The whole thing, AI-created
It was already a game-changer when, on the first of April, the 1950 U.S. census images were released by the U.S. National Archives (NARA): using handwriting recognition software, NARA had produced a basic down-and-dirty index of that census that researchers could use on the NARA 1950 website.
The Legal Genealogist was impressed.
As I wrote at the time, the census launch was smooth and the index — limited though it was by the ability of machines to read handwriting and by the fact that it was a names-only index — was a huge help in locating family members on the census.1
I figured, however, that we wouldn’t get any better indexing for months, while Ancestry first used its own proprietary handwriting recognition software on the images, then sent the machine-read index over to FamilySearch, then FamilySearch volunteers verified and corrected the entries, and then Ancestry released the reviewed index state by state.

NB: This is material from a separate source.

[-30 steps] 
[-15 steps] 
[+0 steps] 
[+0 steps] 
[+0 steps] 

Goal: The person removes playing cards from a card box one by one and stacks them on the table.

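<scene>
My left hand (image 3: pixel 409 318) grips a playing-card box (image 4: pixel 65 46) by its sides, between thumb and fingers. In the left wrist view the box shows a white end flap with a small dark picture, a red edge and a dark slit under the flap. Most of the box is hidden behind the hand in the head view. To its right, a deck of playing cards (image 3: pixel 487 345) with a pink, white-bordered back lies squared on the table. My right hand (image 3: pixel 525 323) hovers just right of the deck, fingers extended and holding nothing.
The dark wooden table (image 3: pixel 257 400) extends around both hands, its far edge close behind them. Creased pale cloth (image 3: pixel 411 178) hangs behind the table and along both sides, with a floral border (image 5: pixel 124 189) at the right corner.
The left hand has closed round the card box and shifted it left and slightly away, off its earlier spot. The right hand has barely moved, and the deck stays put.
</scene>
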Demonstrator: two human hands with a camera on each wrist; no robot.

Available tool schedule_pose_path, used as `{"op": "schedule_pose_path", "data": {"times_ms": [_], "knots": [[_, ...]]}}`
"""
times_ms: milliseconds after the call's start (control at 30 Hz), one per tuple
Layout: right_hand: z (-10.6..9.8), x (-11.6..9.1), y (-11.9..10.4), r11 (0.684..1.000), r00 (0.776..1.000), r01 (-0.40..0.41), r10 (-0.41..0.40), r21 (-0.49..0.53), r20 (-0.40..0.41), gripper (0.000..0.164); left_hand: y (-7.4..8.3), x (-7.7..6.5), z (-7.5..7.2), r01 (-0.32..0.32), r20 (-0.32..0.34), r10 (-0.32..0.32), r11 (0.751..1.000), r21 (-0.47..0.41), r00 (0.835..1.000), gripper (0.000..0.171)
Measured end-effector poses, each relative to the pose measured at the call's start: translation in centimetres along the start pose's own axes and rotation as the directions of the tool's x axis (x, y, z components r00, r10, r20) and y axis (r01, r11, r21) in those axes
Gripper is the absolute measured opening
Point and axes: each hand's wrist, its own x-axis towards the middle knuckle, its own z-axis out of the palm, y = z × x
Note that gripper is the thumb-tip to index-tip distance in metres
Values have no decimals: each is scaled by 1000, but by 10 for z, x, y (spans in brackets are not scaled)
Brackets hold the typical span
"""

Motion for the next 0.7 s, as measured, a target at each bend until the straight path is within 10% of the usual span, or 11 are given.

And that’s what it looked like was going to happen, with releases announced for states with small populations that got verified first: places like Delaware, Wyoming, Vermont, South Dakota.
And that’s certainly what Ancestry expected to happen. Back in January, when it announced it was going to be using handwriting recognition technology to produce a first-pass index, it said: “Ancestry anticipates the indexing of the 1950 Census to be completed and available on Ancestry.com this summer, with states released in real time upon completion.”2
Yesterday, just thirty-six days after the release of the census, just 36 days after it first got its hands on those images, Ancestry decided that it had enough confidence in the overall value of its machine-created index to release that index for general use.
That release, announced yesterday, means that there is a basic first-pass machine-created index for just about all of the United States for the 1950 census that genealogists can use right now on Ancestry, augmenting and supporting the index on the NARA website.
Thirty-six days after the release of the images.
In other words, handwriting recognition software is a total gamechanger.
Now… Remember that, like the NARA index, the Ancestry machine-created index is a first step towards a full final verified index.
• Ancestry’s machine-created index isn’t perfect. Like NARA’s version, it indexed my Cottrell relatives in Virginia as Cattrell — though it did get most of the first names right.3 But it got my parents right as Hugo and Hazel Geissler,4 rather than NARA’s Hugar and Hegel Guisler.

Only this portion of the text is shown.